The impression Mr. Clinton left, by his very words, was that the Oklahoma bombing had been incited by words “regularly said over the airwaves” by his political critics.

“Those of us who do not agree with the purveyors of hatred and division, with the promoters of paranoia,” he urged, “. . . we have our responsibilities, too. . . . When they talk of hatred, we must stand against them. When they talk of violence, we must stand against them.”

Clinton was correct in blaming the vitriol that emanated from publications (McVeigh was a devotee of the racist Turner Diaries), websites and public utterances of the neo-Nazis, the skinheads, and the far right militia movement as a factor that played upon the minds of killers like McVeigh. But he went way to far when including talk radio in his diatribe against hateful rhetoric. Nevertheless, it was once again shown how an atmosphere of hate with dark hints of violence enables disturbed people like McVeigh and gives them psychological comfort when carrying out their heinous acts.

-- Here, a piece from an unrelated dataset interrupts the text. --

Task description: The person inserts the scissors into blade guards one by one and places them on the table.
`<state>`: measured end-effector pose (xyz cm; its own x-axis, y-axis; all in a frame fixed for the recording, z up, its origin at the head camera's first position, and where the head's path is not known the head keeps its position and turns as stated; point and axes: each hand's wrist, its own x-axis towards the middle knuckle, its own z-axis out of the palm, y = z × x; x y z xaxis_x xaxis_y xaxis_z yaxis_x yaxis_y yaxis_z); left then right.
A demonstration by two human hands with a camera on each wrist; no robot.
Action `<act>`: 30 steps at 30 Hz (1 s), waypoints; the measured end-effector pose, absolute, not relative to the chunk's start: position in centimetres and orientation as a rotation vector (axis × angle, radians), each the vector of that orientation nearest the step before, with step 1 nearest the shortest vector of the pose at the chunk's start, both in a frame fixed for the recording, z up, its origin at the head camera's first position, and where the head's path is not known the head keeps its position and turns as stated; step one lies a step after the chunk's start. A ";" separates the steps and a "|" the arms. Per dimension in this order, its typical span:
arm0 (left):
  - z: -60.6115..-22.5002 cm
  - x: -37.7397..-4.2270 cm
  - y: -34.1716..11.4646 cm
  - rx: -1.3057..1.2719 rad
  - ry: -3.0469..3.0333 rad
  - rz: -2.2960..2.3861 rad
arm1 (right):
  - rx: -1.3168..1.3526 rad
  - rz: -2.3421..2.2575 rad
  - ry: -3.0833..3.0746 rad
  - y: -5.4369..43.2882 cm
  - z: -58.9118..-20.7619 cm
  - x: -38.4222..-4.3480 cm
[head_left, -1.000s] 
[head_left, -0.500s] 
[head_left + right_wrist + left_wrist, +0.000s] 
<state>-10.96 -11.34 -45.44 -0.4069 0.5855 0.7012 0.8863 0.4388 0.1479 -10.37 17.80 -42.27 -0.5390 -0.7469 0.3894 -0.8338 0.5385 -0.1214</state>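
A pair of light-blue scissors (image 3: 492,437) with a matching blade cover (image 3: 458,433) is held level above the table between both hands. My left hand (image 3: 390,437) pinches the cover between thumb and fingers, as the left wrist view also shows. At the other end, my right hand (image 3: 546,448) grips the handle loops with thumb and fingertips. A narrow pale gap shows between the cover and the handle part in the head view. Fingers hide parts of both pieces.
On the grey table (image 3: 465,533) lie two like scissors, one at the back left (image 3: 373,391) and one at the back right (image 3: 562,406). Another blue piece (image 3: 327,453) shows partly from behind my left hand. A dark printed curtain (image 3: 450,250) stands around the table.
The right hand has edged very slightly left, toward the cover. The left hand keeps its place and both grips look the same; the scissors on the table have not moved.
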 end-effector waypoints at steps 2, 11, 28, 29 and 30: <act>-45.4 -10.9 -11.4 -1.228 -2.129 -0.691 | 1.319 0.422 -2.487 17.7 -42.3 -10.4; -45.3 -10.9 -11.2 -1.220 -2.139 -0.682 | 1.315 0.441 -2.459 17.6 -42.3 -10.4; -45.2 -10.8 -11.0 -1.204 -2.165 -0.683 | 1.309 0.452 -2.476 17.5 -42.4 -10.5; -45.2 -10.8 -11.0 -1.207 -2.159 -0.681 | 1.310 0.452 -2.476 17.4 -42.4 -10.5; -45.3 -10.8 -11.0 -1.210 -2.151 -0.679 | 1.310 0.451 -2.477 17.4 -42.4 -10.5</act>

Last Sunday, a similarly disturbed young man walked into a missionary school in Arvada, Colorado and gunned down 4 people, killing two of them. Less than 12 hours later, he had driven 65 miles to the New Life Church in Colorado Springs and opened fire with a rifle, killing two and wounding three before a courageous security guard ended his spree and forced the gunman to turn his weapon on himself. With a satchel full of ammo and a couple of other guns, who knows how many people Matthew Murray would have killed if not stopped.

Some of the time between the two shooting sprees Murray apparently spent on the internet. On a website devoted to people who have left formal religion behind, he wrote an incoherent screed - virtually the same words used by Columbine killer Eric Harris - and substituted the word “Christian” for the name of Harris’ target:

I’m coming for EVERYONE soon and I WILL be armed to the @#%$ teeth and I WILL shoot to kill. ….God, I can’t wait till I can kill you people. Feel noremorse, no sense of shame, I don’t care if I live or die in the shoot-out. All I want to do is kill and injure as many of you … as I can especially Christians who are to blame for most of the problems in the world.

Well all you people out there can just kiss my (expletive removed) and die. From now on I don’t give a @#%$ about what all you (expletive removed) have to say, unless I respect you which is highly unlikely, but for those of you who do happen to know me and know that I respect you, may peace be with you and don’t be in my line of fire, for the rest of you, you all better @#%$ hide in your houses because I’m coming for EVERYONE soon, and I WILL be armed to the @#%$ teeth, and I WILL shoot to kill and I WILL @#%$ KILL EVERYTHING! No I am not crazy, crazy is just a word, to me it has no meaning, everyone is different, but most of you @#%$ heads out there in society, going to your everyday @#%$ jobs and doing your everyday routine (expletive removed) things, I say @#%$ you and die, if you got a problem with my thoughts, come to me and I’ll kill you, because……..God (expletive removed), DEAD PEOPLE DON’T ARGUE! My belief is that if I say something, it goes. I am the law. If you don’t like it, you die. If I don’t like you or I don’t like what you want me to do, then you die. If I do something incorrect, oh @#%$ well, you die. Dead people can’t do many things, like argue, whine, @#%$, complain, name, rat out, criticize, or even @#%$ talk. So that’s the only way to solve arguments with all you (expletive removed) out there, I just kill. God I can’t wait till I can kill you people, I’ll just go to some downtown area in some big city and blow up and shoot everything I can.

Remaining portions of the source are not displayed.